§ **Your task**
When a line below holds the string "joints", show that line.

= Beginning of Section =

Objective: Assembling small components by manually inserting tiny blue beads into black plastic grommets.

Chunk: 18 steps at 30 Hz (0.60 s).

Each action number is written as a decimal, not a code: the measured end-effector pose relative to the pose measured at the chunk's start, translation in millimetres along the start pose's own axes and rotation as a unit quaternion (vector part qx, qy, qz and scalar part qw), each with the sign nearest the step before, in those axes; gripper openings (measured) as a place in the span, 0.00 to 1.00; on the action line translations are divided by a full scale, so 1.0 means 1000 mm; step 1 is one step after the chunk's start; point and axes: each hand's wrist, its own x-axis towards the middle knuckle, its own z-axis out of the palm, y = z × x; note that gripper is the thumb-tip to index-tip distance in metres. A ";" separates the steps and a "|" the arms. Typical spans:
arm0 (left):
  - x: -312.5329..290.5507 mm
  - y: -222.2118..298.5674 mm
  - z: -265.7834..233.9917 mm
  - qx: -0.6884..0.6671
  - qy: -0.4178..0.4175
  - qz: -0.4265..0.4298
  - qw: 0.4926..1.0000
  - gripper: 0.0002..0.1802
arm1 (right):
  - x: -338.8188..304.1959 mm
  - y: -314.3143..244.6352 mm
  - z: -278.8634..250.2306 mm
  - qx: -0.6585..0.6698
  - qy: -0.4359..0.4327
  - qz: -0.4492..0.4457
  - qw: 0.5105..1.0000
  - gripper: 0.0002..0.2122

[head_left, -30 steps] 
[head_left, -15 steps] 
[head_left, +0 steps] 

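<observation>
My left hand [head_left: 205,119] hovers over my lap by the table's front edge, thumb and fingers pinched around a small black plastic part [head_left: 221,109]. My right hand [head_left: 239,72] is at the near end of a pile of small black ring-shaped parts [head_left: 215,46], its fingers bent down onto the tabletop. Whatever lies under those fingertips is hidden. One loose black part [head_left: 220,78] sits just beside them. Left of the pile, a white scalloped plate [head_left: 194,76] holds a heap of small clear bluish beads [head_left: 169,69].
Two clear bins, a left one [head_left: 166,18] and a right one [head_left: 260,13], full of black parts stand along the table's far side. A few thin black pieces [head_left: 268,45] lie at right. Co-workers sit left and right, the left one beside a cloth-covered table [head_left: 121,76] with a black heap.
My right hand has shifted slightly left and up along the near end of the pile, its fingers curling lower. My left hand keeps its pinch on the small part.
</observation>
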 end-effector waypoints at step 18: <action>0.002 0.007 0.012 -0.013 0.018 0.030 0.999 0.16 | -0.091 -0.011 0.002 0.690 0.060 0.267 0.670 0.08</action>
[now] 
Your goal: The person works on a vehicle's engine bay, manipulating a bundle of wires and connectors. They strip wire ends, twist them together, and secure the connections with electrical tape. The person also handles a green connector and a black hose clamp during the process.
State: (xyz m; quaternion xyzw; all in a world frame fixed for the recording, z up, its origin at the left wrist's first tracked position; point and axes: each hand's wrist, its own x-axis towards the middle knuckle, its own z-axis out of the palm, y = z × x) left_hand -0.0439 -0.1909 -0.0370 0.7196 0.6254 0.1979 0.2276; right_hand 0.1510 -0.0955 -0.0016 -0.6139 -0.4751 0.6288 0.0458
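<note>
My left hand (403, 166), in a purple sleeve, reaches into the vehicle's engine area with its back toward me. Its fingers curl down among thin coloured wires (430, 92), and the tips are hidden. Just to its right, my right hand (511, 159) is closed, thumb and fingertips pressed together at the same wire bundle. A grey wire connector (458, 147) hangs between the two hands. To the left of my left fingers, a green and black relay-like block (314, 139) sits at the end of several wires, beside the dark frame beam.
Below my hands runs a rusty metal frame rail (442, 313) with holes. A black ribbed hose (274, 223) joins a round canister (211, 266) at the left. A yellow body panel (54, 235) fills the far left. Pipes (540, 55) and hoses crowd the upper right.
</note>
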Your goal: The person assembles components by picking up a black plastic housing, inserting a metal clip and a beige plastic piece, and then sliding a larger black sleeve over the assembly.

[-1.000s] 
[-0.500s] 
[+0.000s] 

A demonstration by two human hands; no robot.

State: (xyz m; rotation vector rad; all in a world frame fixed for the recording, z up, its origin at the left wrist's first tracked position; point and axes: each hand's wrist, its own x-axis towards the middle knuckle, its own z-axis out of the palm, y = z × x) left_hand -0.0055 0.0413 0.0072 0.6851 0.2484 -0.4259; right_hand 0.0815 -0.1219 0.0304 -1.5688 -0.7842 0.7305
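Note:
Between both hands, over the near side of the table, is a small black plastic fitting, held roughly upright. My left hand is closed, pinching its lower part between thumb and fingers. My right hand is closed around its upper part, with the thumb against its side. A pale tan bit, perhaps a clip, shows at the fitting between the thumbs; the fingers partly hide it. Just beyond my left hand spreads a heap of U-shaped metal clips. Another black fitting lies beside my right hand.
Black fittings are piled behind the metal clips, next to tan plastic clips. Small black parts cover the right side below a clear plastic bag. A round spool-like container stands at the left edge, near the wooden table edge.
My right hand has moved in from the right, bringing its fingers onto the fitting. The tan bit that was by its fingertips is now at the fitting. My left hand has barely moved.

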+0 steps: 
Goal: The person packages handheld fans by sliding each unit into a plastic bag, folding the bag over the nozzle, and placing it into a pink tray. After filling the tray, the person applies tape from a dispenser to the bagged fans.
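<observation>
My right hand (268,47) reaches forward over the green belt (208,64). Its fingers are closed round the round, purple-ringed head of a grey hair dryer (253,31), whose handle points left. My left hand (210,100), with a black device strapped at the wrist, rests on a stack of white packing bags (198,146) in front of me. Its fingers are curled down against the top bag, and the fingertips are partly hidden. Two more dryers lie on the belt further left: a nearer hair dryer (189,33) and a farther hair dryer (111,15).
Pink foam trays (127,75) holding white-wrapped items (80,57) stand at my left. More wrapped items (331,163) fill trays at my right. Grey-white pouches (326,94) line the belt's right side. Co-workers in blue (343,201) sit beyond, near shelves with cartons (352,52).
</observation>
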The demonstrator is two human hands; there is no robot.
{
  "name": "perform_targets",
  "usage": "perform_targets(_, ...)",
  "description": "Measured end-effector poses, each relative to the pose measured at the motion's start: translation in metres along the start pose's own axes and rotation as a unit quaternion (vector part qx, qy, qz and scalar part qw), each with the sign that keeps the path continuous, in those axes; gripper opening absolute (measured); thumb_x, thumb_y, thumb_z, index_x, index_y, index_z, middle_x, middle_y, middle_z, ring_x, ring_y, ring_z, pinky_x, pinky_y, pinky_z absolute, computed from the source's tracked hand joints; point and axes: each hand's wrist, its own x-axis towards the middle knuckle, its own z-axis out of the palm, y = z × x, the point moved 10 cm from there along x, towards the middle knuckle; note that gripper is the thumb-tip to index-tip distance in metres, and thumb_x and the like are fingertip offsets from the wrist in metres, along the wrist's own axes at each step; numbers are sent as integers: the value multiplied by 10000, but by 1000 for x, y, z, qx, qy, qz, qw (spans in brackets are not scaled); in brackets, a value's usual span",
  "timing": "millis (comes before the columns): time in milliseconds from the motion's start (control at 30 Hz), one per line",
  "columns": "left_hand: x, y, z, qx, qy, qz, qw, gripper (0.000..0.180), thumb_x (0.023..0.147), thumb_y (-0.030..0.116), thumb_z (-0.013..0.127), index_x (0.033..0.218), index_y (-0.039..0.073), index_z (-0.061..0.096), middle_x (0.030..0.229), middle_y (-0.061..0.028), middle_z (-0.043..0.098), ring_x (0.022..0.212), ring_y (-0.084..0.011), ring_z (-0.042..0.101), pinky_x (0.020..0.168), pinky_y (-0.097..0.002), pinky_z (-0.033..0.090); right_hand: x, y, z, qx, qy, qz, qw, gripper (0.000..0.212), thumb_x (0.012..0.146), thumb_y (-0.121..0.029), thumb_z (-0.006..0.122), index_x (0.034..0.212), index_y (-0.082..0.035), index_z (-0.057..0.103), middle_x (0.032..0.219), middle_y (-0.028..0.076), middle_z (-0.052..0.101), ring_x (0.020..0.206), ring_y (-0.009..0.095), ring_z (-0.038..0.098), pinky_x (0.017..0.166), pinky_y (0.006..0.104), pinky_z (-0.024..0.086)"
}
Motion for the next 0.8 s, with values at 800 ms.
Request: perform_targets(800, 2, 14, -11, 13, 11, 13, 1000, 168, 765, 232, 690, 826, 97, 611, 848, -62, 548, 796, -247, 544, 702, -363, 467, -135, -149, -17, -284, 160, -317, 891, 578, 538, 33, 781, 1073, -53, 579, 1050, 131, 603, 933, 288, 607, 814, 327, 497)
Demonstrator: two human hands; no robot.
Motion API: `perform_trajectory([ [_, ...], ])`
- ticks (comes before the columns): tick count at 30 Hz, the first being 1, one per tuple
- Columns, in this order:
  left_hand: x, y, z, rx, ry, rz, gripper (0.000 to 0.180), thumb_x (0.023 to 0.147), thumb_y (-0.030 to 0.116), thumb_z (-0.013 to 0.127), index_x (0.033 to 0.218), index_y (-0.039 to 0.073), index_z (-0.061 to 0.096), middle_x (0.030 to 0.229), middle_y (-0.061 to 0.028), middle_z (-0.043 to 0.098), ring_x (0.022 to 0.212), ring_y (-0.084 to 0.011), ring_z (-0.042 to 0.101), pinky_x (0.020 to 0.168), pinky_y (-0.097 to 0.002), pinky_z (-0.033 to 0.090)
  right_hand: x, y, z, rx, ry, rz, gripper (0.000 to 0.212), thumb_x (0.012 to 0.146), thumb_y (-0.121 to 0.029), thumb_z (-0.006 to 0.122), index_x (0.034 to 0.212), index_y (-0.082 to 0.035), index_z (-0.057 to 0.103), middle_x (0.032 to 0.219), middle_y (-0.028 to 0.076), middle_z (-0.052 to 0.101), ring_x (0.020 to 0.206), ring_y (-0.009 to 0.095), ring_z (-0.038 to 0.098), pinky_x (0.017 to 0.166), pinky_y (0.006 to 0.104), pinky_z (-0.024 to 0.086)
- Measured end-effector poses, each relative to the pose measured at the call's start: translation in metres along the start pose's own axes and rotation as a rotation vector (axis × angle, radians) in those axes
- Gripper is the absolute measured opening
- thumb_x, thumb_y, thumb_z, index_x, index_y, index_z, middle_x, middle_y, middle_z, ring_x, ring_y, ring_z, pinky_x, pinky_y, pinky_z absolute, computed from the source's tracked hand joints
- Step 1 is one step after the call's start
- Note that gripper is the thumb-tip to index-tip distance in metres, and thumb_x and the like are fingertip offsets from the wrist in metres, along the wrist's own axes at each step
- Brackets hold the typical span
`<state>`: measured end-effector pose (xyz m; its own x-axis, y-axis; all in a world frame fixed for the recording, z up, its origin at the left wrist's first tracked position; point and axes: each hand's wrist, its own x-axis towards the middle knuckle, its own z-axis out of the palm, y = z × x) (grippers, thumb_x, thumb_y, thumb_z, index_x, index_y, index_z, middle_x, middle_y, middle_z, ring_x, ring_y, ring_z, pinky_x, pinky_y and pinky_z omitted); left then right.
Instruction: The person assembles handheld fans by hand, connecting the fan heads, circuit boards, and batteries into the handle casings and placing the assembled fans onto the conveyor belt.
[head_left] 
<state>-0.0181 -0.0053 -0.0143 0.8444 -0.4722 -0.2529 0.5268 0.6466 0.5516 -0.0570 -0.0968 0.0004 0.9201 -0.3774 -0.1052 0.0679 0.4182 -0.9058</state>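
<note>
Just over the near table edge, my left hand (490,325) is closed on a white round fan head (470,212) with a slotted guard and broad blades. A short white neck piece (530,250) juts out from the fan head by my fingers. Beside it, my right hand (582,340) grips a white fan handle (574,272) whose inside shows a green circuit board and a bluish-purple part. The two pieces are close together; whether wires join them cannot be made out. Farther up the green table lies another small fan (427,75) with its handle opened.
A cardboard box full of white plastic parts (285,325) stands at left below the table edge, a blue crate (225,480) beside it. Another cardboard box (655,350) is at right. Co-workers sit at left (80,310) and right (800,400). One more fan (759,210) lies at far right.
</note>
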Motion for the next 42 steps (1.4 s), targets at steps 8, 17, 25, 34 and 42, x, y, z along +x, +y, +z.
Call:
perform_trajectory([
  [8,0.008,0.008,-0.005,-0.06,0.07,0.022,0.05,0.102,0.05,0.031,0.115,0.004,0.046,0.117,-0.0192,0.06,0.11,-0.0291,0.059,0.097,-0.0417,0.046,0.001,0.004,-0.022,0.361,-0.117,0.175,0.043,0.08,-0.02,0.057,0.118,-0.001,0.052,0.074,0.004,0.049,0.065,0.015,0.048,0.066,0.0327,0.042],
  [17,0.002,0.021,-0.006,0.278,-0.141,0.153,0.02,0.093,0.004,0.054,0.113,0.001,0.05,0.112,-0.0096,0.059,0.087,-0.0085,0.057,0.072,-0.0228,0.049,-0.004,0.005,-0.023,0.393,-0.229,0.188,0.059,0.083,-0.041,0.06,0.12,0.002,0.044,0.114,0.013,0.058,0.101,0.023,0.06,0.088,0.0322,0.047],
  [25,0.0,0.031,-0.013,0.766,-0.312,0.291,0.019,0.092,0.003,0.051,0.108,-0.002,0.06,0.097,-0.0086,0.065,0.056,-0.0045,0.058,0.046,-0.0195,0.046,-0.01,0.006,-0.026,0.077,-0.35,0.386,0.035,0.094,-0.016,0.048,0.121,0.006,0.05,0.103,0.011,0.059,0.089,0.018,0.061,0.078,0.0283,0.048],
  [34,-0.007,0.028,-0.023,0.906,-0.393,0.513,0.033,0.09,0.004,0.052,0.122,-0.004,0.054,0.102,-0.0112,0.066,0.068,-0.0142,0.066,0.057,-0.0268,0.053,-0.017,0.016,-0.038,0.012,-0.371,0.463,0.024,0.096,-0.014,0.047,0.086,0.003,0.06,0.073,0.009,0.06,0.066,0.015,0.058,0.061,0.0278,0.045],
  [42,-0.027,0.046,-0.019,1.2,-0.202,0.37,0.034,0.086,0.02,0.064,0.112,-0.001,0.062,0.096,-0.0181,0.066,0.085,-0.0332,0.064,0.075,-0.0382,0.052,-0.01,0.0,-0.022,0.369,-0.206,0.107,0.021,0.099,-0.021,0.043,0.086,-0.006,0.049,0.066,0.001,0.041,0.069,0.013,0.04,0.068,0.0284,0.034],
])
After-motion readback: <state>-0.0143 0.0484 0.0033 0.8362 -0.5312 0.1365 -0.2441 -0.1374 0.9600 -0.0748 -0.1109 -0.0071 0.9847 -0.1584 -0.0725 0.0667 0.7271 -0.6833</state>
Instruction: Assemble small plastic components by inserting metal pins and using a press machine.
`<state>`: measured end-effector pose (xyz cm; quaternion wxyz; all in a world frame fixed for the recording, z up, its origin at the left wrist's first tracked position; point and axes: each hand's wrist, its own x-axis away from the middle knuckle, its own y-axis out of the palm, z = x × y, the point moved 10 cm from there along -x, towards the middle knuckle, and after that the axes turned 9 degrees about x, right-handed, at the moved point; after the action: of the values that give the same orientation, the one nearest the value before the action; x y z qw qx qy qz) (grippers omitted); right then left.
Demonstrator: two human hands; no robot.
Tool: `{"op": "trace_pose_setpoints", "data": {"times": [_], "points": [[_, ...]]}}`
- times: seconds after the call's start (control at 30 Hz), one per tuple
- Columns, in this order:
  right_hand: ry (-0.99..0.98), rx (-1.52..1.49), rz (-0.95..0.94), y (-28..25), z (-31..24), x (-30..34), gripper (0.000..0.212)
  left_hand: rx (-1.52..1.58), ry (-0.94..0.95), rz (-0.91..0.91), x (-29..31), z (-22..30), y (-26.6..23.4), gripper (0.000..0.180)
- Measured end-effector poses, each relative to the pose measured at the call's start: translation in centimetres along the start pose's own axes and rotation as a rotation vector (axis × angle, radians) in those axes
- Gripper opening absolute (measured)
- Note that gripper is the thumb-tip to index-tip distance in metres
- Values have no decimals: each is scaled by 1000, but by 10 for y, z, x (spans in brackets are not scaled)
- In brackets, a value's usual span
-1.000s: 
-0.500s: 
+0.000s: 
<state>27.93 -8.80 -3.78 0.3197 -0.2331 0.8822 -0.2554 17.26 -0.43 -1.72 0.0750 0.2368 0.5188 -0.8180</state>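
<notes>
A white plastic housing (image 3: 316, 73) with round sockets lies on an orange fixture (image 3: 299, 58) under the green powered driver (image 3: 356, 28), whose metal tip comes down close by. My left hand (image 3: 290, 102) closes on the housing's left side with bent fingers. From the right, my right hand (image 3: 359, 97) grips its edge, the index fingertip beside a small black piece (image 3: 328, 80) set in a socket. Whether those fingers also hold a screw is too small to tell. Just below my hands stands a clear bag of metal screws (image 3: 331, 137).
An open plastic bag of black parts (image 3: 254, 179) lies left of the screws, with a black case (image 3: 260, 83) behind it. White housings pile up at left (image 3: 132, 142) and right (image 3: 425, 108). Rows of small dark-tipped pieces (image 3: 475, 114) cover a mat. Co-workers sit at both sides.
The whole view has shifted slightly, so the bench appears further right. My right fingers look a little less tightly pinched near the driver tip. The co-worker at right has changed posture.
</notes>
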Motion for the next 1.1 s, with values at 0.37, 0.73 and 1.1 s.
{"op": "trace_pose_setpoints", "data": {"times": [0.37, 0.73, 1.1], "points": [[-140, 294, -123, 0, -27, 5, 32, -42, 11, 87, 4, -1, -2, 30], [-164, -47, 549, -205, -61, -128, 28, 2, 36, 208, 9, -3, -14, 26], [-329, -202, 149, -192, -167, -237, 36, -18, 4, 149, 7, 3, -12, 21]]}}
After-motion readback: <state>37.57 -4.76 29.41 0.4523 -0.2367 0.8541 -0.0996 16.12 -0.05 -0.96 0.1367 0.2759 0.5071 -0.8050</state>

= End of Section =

§ **Response to the task**
  "description": "Measured end-effector poses, each relative to the pose measured at the motion's start: translation in metres along the start pose's own axes and rotation as a unit quaternion (vector part qx, qy, qz and scalar part qw), each with the sign that keeps the path continuous, in those axes; gripper opening absolute (measured); thumb_x, thumb_y, thumb_z, index_x, index_y, index_z, middle_x, middle_y, middle_z, ring_x, ring_y, ring_z, pinky_x, pinky_y, pinky_z absolute, computed from the source's tracked hand joints; point and axes: each hand's wrist, its own x-axis towards the middle knuckle, its own z-axis out of the palm, y = z × x, the point moved 10 cm from there along x, towards the middle knuckle; note that gripper is the thumb-tip to index-tip distance in metres, and thumb_x and the like are fingertip offsets from the wrist in metres, along the wrist's own axes at each step; numbers are sent as integers: the value multiplied by 10000, but by 1000 for x, y, z, qx, qy, qz, qw (spans in brackets are not scaled); in brackets, a value's usual span",
- thumb_x, thumb_y, thumb_z, index_x, index_y, index_z, middle_x, middle_y, middle_z, ring_x, ring_y, ring_z, pinky_x, pinky_y, pinky_z absolute, computed from the source's tracked hand joints

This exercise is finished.